About this exercise
Beginning with the line that contains "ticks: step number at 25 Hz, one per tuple" in the material below, print each line exactly until the line that contains "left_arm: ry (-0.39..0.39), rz" has been printed, then stop.

Material provided
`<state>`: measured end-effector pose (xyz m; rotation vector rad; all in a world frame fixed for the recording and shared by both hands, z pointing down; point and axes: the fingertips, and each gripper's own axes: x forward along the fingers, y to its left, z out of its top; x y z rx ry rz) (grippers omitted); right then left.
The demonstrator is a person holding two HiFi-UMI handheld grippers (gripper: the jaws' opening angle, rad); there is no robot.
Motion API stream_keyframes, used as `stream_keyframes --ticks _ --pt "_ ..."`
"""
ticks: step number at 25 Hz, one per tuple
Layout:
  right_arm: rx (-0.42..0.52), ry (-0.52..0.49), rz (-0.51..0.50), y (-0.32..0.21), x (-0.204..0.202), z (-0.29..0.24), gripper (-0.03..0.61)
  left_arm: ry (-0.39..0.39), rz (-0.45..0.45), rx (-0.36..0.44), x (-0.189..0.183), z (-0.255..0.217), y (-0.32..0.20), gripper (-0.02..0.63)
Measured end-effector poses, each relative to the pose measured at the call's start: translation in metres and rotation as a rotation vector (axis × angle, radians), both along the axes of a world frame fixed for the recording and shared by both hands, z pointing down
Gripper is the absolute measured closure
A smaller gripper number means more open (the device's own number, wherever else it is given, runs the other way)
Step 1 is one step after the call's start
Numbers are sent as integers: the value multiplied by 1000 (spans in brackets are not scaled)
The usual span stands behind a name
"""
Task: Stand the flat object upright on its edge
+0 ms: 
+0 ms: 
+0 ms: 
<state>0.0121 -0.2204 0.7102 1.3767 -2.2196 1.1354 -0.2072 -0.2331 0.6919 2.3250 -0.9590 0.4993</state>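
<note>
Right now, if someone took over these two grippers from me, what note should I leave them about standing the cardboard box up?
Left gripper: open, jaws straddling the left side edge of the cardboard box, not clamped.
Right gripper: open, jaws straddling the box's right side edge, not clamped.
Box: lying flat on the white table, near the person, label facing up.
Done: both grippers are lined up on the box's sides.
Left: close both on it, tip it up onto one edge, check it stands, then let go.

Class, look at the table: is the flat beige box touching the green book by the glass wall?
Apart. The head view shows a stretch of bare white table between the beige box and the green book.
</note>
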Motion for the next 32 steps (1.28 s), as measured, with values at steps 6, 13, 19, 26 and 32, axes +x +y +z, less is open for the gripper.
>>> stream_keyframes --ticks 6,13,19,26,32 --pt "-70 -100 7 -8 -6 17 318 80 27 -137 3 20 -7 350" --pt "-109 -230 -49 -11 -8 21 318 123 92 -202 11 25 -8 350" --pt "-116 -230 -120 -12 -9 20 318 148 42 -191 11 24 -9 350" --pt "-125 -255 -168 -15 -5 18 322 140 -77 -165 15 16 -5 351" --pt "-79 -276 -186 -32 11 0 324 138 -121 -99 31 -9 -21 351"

Solution for this problem
ticks: step number at 25 Hz, one per tuple
Layout:
  right_arm: rx (-0.42..0.52), ry (-0.52..0.49), rz (-0.51..0.50), y (-0.32..0.21), x (-0.204..0.202), z (-0.29..0.24), gripper (-0.03..0.61)
  left_arm: ry (-0.39..0.39), rz (-0.45..0.45), rx (-0.36..0.44), x (-0.189..0.183), z (-0.255..0.217), y (-0.32..0.20), gripper (-0.02..0.63)

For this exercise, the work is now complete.